(Data entries)
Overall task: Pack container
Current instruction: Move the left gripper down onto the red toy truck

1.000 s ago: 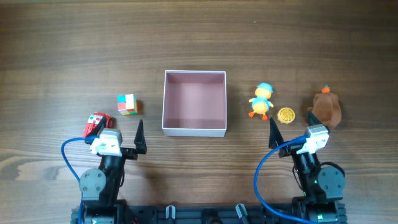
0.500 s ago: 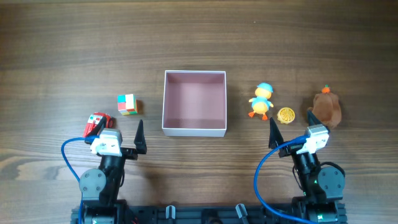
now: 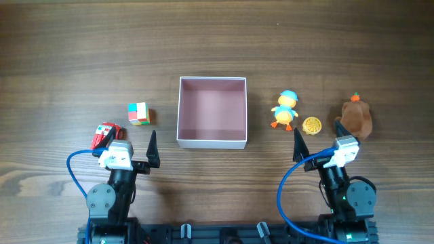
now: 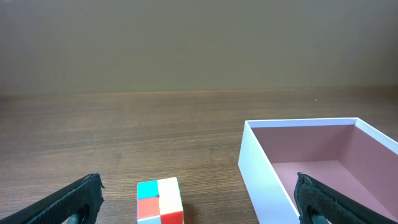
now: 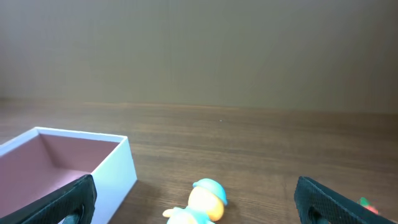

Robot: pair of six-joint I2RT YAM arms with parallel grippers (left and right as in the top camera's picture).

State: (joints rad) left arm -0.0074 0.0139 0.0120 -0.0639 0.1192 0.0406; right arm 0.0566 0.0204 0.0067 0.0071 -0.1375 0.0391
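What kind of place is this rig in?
Likely a lab tabletop test bench: wood-grain table, left arm and right arm at one edge, small toys laid beside an open container, plain wall behind.

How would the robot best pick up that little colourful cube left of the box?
Probably from straight above with the left gripper, its jaws closing on two opposite flat sides of the cube: it sits flat on the table and nothing touches it.
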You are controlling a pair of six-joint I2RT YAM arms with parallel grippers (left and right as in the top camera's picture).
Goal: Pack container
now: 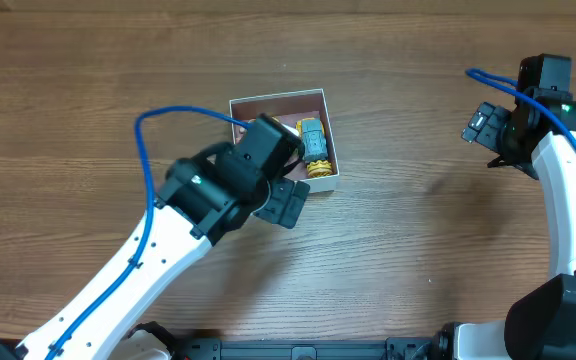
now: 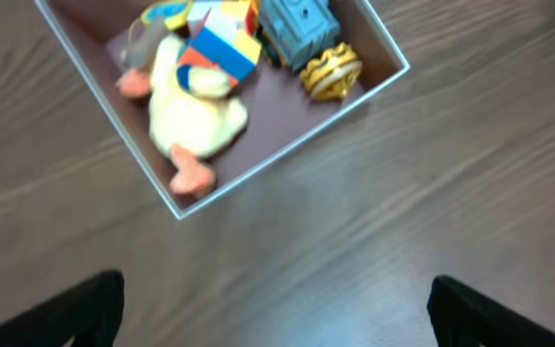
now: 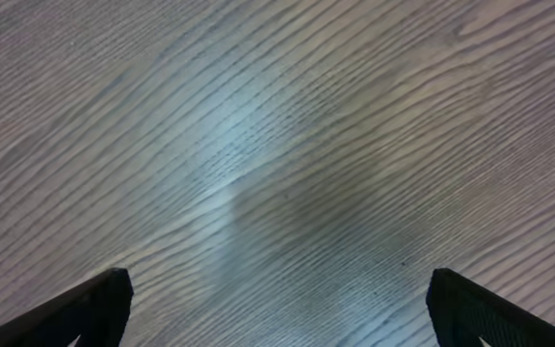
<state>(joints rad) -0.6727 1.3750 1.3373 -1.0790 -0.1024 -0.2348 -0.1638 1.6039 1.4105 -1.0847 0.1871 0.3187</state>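
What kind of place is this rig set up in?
Likely a lab data-collection bench: bare wood-grain table, left arm and right arm based at its near edge, and just one white-walled container holding small toys such as a plush duck.

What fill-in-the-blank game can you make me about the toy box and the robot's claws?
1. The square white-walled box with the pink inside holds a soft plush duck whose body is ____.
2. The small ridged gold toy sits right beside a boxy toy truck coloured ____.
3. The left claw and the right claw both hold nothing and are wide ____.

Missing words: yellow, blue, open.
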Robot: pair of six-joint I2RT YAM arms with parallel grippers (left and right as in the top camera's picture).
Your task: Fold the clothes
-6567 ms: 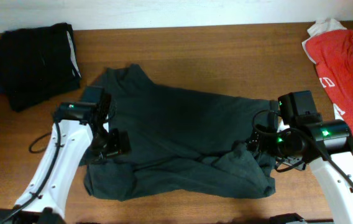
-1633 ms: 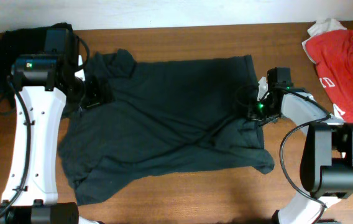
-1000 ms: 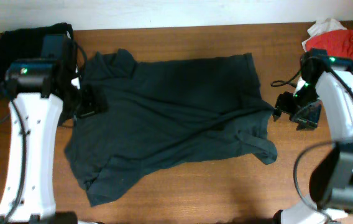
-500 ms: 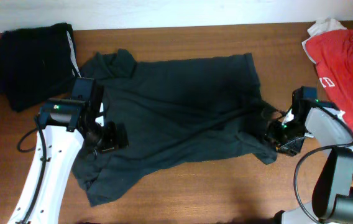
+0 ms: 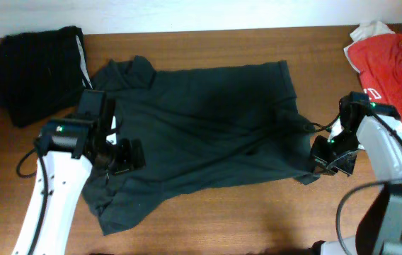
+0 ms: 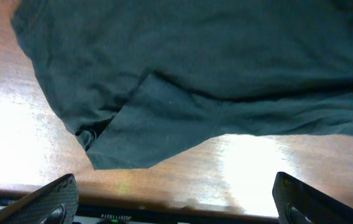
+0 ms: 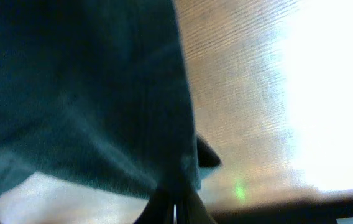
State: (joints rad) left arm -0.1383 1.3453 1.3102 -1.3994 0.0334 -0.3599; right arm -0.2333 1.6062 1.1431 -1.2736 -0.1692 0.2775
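Observation:
The clothes' main piece, a dark grey-green T-shirt (image 5: 208,127), lies spread and wrinkled across the middle of the table. My left gripper (image 5: 121,156) hovers over the shirt's left side. In the left wrist view the left gripper (image 6: 176,208) is open, its fingers (image 6: 46,200) far apart with only bare wood between them and the shirt's folded hem (image 6: 158,118) ahead. My right gripper (image 5: 320,160) is at the shirt's lower right corner. In the right wrist view the right gripper (image 7: 175,210) is shut on the shirt's edge (image 7: 102,99), which hangs from the tips.
Black folded garments (image 5: 38,67) lie at the back left corner. A red garment with white print (image 5: 392,78) lies along the right edge. Bare wooden table (image 5: 257,212) runs along the front. The left arm's white link (image 5: 56,198) crosses the front left.
The right gripper moved in from right of the shirt to its lower right corner and shut on the cloth. The left arm came down from the back left to the shirt's left side.

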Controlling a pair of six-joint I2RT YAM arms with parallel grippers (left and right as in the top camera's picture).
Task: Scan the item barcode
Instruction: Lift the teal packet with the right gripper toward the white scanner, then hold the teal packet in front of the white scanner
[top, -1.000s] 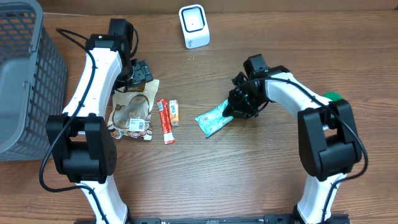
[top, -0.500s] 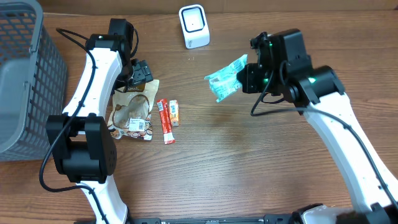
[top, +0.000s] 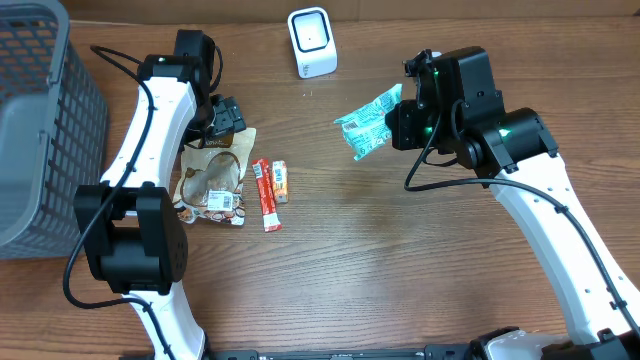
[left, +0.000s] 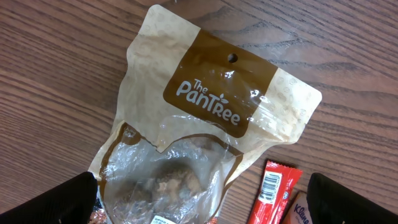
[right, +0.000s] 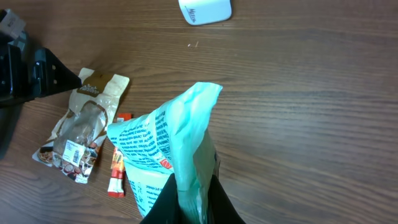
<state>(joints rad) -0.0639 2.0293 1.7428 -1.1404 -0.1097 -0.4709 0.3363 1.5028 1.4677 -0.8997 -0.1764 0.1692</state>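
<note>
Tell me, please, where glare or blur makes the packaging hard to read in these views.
Left wrist: glare streaks the clear window of the PanTree pouch, but its logo is legible. Right wrist: the teal packet sits close to the lens, its print slightly soft; the white scanner is cropped at the top. Overhead: even light, no strong glare.

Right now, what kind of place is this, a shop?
Probably a pretend shop checkout on a table: a white barcode scanner, a grey basket, and snacks such as a brown pouch and a green packet.
</note>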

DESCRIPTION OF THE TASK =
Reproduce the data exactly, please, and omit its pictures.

ANSWER SPACE =
Overall task: Pack container
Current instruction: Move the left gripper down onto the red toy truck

1.000 s ago: 
0.500 s ago: 
now: 
now: 
now: 

Robot: pair of six-joint I2RT YAM arms with parallel grippers (left and right as in the top camera's picture).

State: (joints rad) left arm -0.0074 0.0139 0.0120 -0.0639 0.1192 0.0406; right arm 0.0566 0.0204 0.0067 0.0071 -0.1375 0.0391
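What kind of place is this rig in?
Likely a lab tabletop test bench: wood-grain table, left arm and right arm at one edge, small toys laid beside an open container, plain wall behind.

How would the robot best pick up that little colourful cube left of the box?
Probably from straight above with the left gripper, its jaws closing on two opposite flat sides of the cube: it sits flat on the table and nothing touches it.
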You are controlling a pair of six-joint I2RT YAM arms with parallel grippers (left and right as in the top camera's picture).
Goal: Pack container
now: 
now: 
now: 
<state>(joints rad) -0.6727 1.3750 1.3373 -1.0790 -0.1024 -0.2348 -0.1638 1.6039 1.4105 -1.0847 0.1871 0.3187</state>
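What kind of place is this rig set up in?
Likely a lab data-collection bench: bare wood-grain table, left arm and right arm based at its near edge, and just one white-walled container holding small toys such as a plush duck.

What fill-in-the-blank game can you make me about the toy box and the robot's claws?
1. The square white-walled box with the pink inside holds a soft plush duck whose body is ____.
2. The small ridged gold toy sits right beside a boxy toy truck coloured ____.
3. The left claw and the right claw both hold nothing and are wide ____.

Missing words: yellow, blue, open.
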Robot: pair of six-joint I2RT YAM arms with parallel grippers (left and right as in the top camera's picture).
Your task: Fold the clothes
-6567 ms: 
-1633 ms: 
-1000 ms: 
-500 ms: 
+0 ms: 
+0 ms: 
+0 ms: 
State: (joints rad) left arm -0.1383 1.3453 1.3102 -1.3994 0.0334 -0.3599; right arm -0.2333 1.6062 1.1431 -1.2736 -0.1692 0.2775
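Observation:
The clothes' main piece, a dark grey-green T-shirt (image 5: 208,127), lies spread and wrinkled across the middle of the table. My left gripper (image 5: 121,156) hovers over the shirt's left side. In the left wrist view the left gripper (image 6: 176,208) is open, its fingers (image 6: 46,200) far apart with only bare wood between them and the shirt's folded hem (image 6: 158,118) ahead. My right gripper (image 5: 320,160) is at the shirt's lower right corner. In the right wrist view the right gripper (image 7: 175,210) is shut on the shirt's edge (image 7: 102,99), which hangs from the tips.
Black folded garments (image 5: 38,67) lie at the back left corner. A red garment with white print (image 5: 392,78) lies along the right edge. Bare wooden table (image 5: 257,212) runs along the front. The left arm's white link (image 5: 56,198) crosses the front left.
The right gripper moved in from right of the shirt to its lower right corner and shut on the cloth. The left arm came down from the back left to the shirt's left side.
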
Controlling a pair of six-joint I2RT YAM arms with parallel grippers (left and right as in the top camera's picture).
Task: Scan the item barcode
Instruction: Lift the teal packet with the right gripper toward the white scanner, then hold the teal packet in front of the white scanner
[top, -1.000s] 
[top, -0.500s] 
[top, +0.000s] 
[left, +0.000s] 
[right, +0.000s] 
<state>(joints rad) -0.0639 2.0293 1.7428 -1.1404 -0.1097 -0.4709 0.3363 1.5028 1.4677 -0.8997 -0.1764 0.1692</state>
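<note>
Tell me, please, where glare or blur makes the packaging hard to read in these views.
Left wrist: glare streaks the clear window of the PanTree pouch, but its logo is legible. Right wrist: the teal packet sits close to the lens, its print slightly soft; the white scanner is cropped at the top. Overhead: even light, no strong glare.

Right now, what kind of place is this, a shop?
Probably a pretend shop checkout on a table: a white barcode scanner, a grey basket, and snacks such as a brown pouch and a green packet.
</note>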

What this exercise asked for has been supplied.